What is required = Return, in their exact form, the lines that lie between the start of the data below and the line containing "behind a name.", with both ends included.

Material provided =
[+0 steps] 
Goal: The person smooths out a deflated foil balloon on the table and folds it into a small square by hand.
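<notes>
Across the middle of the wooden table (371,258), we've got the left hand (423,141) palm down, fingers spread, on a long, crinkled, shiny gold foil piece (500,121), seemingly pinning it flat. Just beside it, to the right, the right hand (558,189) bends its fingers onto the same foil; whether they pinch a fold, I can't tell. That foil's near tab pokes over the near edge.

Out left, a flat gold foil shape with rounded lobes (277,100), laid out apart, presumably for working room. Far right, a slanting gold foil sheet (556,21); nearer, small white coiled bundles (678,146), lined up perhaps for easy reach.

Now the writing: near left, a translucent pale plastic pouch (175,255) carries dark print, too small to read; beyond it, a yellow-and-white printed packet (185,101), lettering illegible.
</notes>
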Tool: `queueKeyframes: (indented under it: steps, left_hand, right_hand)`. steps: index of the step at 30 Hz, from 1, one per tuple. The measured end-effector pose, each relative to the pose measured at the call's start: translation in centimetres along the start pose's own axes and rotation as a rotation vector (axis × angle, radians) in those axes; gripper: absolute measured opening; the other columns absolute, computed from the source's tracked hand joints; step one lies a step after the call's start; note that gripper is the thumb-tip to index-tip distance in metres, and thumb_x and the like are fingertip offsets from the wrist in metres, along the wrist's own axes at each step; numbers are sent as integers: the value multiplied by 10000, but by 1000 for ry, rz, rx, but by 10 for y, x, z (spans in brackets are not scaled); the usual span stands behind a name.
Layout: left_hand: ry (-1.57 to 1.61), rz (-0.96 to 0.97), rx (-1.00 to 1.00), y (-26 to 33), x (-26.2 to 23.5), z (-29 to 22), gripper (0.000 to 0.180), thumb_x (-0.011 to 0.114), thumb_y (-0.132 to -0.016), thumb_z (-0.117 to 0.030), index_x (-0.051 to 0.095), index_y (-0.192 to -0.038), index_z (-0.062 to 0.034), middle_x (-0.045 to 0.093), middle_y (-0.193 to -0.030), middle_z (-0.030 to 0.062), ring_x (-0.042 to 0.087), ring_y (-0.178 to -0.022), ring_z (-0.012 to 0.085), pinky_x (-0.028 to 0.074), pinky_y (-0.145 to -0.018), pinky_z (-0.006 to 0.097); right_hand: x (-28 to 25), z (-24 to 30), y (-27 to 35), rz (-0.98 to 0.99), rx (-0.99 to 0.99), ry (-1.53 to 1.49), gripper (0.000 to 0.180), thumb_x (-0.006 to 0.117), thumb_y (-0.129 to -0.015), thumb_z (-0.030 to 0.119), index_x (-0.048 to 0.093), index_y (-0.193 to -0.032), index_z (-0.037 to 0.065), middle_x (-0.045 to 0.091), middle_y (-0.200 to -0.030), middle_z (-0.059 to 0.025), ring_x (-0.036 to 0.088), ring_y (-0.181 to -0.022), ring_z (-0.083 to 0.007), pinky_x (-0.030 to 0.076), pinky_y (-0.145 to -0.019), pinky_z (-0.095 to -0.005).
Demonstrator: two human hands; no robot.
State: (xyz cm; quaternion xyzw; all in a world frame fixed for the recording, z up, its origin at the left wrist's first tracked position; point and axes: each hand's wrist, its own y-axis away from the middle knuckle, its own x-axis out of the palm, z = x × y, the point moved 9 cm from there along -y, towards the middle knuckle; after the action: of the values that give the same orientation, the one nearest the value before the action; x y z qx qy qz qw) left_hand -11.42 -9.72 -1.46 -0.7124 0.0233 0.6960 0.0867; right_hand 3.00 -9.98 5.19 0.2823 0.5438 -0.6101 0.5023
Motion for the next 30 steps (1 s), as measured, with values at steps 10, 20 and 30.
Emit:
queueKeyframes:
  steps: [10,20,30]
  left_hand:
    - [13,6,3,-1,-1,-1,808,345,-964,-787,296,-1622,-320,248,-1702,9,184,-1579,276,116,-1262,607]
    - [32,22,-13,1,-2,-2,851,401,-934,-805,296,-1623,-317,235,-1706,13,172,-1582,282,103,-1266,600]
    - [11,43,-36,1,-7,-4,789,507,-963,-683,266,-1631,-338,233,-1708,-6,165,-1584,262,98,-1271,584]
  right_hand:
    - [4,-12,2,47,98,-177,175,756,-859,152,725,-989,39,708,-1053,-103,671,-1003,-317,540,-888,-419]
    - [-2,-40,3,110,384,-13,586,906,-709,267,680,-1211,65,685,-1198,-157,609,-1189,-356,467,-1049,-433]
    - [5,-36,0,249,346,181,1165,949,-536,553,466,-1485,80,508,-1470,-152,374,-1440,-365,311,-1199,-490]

Response to this task =
[+0 steps] 
Goal: The person smooths out a deflated foil balloon on the table and folds it into a small square by hand.
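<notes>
Across the middle of the wooden table (371,258), we've got the left hand (423,141) palm down, fingers spread, on a long, crinkled, shiny gold foil piece (500,121), seemingly pinning it flat. Just beside it, to the right, the right hand (558,189) bends its fingers onto the same foil; whether they pinch a fold, I can't tell. That foil's near tab pokes over the near edge.

Out left, a flat gold foil shape with rounded lobes (277,100), laid out apart, presumably for working room. Far right, a slanting gold foil sheet (556,21); nearer, small white coiled bundles (678,146), lined up perhaps for easy reach.

Now the writing: near left, a translucent pale plastic pouch (175,255) carries dark print, too small to read; beyond it, a yellow-and-white printed packet (185,101), lettering illegible.
</notes>
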Tool: `queueKeyframes: (indented under it: steps, left_hand, right_hand)`. steps: index of the step at 30 Hz, from 1, one per tuple. The measured end-effector pose, each relative to the pose measured at the call's start: translation in centimetres along the start pose's own axes and rotation as a rotation vector (axis × angle, radians) in those axes; gripper: absolute measured opening; the other columns absolute, computed from the source's tracked hand joints; step one lies a step after the call's start; note that gripper is the thumb-tip to index-tip distance in metres, and thumb_x and the like are fingertip offsets from the wrist in metres, along the wrist's own axes at each step; numbers are sent as integers: the value multiplied by 10000, but by 1000 for ry, rz, rx, but by 10 for y, x, z (spans in brackets are not scaled); the usual span stands behind a name.

No additional output is needed.